Шейх кивнул, но было видно, что он недоволен. Очевидно, он рассчитывал на место в таком совете, что сильно подняло бы его статус и самоуважение. Здесь об этом думают в первую очередь – не о том, кто ты есть на самом деле, а о том, как ты выглядишь в глазах других людей. Здесь от общественного мнения все зависит больше, чем в цивилизованном мире.
– Впрочем… – Апраксин перестроился на ходу, – я здесь человек чужой. Я не могу управлять чем-то, не зная ничего. Я не могу управлять Афганистаном, не зная его истории, его людей, его особенностей. Полагаю, группа советников из местных, авторитетных и уважаемых людей мне потребуется…
– Это слова очень мудрого и предусмотрительного человека, эфенди…
Про себя Апраксин решил, что предложение, вопреки первому впечатлению, не так и плохо. Если взять наиболее авторитетных лидеров племен, от которых, по данным разведки, и может идти буза, привезти в Кабул, посадить в Арке и назвать это как-нибудь красиво типа «Комиссия по примирению многонационального Афганистана», то шейхи оторвутся от своих племен и не будут мутить воду – раз, и направят всю свою энергию на склоки и грызню друг с другом – два. Потом можно будет собрать что-то вроде межплеменного суда, подключить туда авторитетных богословов, не таких, как этот… любитель маленьких мальчиков со степенью в фикхе. Пусть чем-то занимаются дельным. Или делают вид, что занимаются дельным. Еще попросить, пусть пришлют настоящих богословов, из Мекки, из Казани, авторитетных кади…

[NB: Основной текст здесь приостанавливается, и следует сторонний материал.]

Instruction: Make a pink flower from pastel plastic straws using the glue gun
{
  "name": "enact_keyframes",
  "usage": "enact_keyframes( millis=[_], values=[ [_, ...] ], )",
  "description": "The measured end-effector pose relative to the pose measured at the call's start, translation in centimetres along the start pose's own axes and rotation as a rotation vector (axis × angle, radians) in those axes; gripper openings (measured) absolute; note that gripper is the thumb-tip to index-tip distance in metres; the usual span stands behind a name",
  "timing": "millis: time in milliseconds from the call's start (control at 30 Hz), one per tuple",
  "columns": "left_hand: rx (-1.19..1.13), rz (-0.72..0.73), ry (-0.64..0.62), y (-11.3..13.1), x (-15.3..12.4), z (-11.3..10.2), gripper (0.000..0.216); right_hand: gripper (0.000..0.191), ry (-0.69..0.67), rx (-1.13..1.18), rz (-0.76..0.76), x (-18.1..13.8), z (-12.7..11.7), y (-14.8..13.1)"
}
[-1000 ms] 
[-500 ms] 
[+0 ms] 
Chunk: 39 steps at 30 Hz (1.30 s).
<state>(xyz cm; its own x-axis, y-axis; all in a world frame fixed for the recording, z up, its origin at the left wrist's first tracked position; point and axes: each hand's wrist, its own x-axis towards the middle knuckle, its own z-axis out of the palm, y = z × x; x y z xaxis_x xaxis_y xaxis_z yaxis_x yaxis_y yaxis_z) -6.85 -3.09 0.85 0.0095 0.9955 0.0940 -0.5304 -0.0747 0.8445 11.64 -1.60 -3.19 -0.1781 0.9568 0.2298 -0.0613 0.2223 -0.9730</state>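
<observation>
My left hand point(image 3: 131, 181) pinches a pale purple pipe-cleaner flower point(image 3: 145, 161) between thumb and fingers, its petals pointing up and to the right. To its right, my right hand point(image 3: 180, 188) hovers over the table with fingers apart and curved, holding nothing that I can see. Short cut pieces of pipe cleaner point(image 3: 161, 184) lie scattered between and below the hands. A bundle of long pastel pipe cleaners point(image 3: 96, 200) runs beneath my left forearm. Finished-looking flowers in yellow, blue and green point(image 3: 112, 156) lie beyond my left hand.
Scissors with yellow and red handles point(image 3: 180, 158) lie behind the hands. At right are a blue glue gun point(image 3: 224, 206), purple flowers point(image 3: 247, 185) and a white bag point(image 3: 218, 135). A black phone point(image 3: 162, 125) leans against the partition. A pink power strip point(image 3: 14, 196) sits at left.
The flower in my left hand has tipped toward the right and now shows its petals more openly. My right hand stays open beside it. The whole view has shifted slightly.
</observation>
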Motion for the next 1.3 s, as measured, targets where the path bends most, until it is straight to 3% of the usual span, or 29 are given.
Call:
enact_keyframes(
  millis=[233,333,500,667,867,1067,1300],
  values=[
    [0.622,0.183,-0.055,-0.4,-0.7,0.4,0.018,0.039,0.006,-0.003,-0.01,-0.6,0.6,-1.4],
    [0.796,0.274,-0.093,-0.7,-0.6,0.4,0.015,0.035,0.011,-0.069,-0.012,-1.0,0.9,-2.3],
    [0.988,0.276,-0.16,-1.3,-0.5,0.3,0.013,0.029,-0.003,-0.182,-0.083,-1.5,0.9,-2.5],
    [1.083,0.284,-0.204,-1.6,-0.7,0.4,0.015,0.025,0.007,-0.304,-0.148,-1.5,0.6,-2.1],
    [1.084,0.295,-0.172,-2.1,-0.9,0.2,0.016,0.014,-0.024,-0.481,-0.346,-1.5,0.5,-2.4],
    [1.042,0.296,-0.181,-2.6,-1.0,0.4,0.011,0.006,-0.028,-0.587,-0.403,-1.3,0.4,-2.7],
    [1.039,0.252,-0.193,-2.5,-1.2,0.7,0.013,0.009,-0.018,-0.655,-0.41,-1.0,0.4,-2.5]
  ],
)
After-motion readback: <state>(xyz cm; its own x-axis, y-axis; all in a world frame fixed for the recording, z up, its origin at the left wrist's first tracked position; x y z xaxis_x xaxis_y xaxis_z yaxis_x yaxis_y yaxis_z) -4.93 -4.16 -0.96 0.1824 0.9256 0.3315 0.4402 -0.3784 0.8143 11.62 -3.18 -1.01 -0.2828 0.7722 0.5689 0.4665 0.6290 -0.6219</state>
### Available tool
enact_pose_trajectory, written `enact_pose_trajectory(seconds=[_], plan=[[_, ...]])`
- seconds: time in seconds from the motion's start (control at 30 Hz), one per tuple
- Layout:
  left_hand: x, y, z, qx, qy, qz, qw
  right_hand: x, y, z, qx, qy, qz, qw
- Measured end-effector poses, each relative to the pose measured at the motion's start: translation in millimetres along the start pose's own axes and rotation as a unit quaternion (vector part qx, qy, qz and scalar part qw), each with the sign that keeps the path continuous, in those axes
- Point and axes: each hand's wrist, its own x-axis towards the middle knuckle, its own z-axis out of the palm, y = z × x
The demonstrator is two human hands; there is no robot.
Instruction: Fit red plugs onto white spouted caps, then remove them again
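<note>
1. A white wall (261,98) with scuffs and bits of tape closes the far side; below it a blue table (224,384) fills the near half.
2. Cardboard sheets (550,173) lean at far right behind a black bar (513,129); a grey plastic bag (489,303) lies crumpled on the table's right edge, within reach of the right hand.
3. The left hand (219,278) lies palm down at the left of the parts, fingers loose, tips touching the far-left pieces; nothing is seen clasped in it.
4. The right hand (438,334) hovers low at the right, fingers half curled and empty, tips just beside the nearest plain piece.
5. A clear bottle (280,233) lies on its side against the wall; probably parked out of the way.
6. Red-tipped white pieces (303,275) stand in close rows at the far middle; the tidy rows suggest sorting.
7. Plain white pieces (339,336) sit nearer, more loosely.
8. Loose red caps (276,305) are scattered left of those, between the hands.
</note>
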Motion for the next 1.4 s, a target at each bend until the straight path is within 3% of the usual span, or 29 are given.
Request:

Опытный офицер, фельдмаршал Апраксин знал, что в армии ничем не занятый солдат – все равно что преступник и все ЧП происходят, когда офицеры манкируют работой в части и ничем не заняли солдат. Бегать до потери сознания, автомат разбирать-собирать, маскироваться на местности… Хоть плац мести! Так и тут.
– Полагаю, что такое решение будет принято в самое ближайшее время, уважаемый шейх. Подумываю я и над тем, чтобы создать примирительную комиссию, включив в нее наиболее авторитетных шейхов и богословов для разрешения споров между племенами. Право же, в Афганистане пролилось слишком много крови за последние годы, и будет харам, если сейчас, когда пуштуны обрели свободу, они начнут сводить меж собой счеты, сами убивая друг друга вместо англизов…
– Сам Аллах наставил вас на этот путь, эфенди… – воскликнул шейх, – но я хотел бы сказать пару слов о составе правительства…
Обмануть опытного интригана было не так-то просто. Он прекрасно понимал, где будет реальная власть и, что еще более важно – реальные деньги…
– Я слушаю вас… – Фельдмаршал демонстративно глянул на часы.
– Мы понимаем, что пост первого министра правительства мы не потянем. Но пост министра природных ресурсов…
Ага, уже воровать примерились. Орлы! Только не те, которые высоко летают, а те, которые сверху – и прямо на голову…
– У вас есть конкретная кандидатура на этот пост?